§ **WORK REQUIRED**
Each line of the data below from the one holding "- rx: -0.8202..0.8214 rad" to the one holding "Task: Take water", inclusive, is to be reproduced exactly; no other line belongs in the answer.

§ **DATA EXTRACTS**

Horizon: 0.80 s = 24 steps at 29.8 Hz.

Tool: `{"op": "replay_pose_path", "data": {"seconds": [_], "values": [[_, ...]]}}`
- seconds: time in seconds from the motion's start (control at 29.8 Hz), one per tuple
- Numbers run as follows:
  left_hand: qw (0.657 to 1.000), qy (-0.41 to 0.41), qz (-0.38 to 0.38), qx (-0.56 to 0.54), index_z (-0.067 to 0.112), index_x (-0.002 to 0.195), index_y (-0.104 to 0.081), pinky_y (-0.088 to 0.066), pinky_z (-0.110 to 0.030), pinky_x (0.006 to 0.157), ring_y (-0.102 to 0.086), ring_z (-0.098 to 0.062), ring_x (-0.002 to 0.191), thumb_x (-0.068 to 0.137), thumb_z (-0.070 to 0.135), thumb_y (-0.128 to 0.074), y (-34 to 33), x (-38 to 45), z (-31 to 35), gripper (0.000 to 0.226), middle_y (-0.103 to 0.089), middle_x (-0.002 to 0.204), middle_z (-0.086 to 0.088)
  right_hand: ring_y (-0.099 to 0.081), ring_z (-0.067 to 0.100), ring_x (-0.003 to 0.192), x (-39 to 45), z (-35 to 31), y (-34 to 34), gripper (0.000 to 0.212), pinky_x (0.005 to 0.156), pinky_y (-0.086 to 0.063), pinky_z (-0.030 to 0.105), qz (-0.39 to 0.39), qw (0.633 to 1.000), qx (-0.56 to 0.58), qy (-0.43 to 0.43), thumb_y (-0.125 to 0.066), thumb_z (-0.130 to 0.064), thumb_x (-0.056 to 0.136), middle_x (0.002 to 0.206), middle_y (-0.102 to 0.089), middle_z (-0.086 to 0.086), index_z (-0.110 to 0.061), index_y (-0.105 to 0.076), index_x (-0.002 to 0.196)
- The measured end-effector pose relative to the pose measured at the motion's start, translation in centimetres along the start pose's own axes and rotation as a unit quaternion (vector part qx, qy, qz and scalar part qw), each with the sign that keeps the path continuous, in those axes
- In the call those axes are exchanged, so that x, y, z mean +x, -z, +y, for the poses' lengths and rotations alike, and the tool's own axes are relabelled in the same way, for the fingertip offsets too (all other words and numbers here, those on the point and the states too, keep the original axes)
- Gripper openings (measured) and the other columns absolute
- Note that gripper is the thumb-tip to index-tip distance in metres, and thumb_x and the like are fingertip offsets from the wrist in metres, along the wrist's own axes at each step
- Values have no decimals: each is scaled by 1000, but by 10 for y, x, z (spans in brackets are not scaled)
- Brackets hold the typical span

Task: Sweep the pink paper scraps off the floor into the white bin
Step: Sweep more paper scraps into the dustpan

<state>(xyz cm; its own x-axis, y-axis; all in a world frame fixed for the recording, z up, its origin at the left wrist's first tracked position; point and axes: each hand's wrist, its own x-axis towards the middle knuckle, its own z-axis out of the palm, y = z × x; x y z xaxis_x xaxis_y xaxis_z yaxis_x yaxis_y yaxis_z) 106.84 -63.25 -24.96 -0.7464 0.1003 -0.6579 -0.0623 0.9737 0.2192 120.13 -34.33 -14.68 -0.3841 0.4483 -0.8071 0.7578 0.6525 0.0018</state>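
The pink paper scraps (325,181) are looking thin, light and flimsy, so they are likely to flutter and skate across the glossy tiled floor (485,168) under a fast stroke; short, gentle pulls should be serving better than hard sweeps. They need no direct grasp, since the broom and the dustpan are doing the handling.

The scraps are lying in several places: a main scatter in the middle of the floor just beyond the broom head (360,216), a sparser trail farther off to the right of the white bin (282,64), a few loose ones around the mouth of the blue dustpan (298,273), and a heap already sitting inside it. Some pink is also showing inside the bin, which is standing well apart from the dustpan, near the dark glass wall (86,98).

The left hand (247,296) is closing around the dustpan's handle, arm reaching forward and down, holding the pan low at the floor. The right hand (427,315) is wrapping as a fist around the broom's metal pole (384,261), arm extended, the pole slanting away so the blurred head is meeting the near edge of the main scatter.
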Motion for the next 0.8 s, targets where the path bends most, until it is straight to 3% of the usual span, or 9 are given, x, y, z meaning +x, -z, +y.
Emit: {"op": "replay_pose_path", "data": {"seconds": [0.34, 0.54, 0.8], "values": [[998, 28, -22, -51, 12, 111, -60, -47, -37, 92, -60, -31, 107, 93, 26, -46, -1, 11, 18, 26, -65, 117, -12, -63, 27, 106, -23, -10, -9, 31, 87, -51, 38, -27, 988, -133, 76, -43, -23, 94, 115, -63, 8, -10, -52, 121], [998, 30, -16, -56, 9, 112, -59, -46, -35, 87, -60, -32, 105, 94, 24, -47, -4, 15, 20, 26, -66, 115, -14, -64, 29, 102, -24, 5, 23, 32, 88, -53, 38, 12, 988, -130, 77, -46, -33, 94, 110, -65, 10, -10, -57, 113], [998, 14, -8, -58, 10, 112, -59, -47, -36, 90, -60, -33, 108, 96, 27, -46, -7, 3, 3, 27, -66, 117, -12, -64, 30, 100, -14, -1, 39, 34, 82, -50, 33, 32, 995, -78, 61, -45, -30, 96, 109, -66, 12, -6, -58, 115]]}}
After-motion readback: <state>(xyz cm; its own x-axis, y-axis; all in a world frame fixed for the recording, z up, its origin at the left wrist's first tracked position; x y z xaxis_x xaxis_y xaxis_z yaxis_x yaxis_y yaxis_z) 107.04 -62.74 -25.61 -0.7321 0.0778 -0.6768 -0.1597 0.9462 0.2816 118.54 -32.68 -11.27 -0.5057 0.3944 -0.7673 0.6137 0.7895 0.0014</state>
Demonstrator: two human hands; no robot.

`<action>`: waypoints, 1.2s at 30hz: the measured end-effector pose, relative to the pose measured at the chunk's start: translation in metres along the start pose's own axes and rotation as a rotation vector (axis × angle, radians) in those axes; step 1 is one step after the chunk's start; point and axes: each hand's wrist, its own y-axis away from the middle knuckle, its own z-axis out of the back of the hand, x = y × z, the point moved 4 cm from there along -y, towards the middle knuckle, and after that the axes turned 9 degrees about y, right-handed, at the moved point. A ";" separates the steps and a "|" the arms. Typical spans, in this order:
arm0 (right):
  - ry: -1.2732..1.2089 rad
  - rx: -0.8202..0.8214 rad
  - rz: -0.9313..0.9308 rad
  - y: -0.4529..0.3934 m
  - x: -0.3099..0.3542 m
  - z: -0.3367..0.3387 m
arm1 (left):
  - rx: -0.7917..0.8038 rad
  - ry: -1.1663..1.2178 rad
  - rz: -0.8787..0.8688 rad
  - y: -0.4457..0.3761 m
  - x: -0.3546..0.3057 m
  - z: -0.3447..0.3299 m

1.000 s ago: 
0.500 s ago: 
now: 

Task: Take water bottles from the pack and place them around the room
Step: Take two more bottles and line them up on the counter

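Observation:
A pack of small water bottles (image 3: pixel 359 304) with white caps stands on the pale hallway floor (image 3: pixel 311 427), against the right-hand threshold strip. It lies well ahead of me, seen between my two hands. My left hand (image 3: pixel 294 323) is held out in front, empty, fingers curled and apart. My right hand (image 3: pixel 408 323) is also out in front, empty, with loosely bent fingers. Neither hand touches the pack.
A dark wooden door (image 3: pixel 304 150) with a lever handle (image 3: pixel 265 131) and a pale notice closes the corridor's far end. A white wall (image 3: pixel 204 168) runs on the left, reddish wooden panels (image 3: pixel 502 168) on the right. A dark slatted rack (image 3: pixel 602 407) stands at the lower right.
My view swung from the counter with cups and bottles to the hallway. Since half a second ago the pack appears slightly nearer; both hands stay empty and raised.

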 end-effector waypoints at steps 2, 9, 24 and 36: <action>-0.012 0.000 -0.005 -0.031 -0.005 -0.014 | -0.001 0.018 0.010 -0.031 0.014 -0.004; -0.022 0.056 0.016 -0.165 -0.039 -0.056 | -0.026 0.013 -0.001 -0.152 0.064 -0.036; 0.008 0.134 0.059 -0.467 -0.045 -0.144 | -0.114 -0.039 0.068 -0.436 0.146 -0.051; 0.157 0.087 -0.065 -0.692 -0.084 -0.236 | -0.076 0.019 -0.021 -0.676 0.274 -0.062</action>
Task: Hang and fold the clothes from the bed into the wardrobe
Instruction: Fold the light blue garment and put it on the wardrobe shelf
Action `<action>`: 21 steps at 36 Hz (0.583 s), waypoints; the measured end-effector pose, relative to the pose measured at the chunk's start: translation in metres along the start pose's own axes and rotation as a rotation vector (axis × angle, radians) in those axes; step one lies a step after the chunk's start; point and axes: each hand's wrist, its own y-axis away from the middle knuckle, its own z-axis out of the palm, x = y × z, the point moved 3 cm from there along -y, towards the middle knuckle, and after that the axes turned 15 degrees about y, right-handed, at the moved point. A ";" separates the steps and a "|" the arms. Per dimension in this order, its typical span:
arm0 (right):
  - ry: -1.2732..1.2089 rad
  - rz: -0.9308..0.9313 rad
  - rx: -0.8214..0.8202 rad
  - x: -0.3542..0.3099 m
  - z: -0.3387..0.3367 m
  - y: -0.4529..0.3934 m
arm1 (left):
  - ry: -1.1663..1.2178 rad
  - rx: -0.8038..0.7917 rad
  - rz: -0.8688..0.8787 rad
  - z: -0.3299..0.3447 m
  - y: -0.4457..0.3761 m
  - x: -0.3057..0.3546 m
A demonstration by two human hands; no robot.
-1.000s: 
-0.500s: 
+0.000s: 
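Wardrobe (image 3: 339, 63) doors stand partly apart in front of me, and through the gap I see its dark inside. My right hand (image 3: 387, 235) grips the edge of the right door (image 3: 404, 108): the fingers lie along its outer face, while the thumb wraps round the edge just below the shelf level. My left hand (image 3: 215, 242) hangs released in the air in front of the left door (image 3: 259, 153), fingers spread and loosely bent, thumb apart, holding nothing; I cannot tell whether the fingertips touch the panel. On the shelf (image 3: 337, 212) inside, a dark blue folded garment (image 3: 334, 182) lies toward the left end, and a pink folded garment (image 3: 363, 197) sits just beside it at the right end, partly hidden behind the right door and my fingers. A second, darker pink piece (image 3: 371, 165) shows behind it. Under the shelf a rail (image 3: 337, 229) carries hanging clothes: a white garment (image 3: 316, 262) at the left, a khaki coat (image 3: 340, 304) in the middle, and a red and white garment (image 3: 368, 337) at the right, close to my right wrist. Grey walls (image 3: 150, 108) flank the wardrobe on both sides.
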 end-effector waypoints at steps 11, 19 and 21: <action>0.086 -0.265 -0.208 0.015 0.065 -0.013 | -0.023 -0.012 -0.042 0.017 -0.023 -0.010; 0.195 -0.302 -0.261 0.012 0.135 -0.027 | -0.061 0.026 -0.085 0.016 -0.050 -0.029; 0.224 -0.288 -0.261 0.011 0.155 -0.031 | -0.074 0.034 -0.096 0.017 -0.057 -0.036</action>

§ **RESPONSE TO THIS EXERCISE**
  - rx: -0.8202..0.8214 rad
  - rz: -0.9313..0.9308 rad
  - y: -0.4529..0.3934 m
  - x: -0.3099..0.3542 m
  - z: -0.3367..0.3387 m
arm1 (left):
  - rx: -0.7917..0.8038 rad
  - ry: -1.1663..1.2178 rad
  - rz: -0.8787..0.8688 rad
  - y: -0.4457..0.3761 m
  - x: -0.3546..0.3057 m
  - z: -0.3447..0.3299 m

1.000 s ago: 
0.500 s ago: 
now: 

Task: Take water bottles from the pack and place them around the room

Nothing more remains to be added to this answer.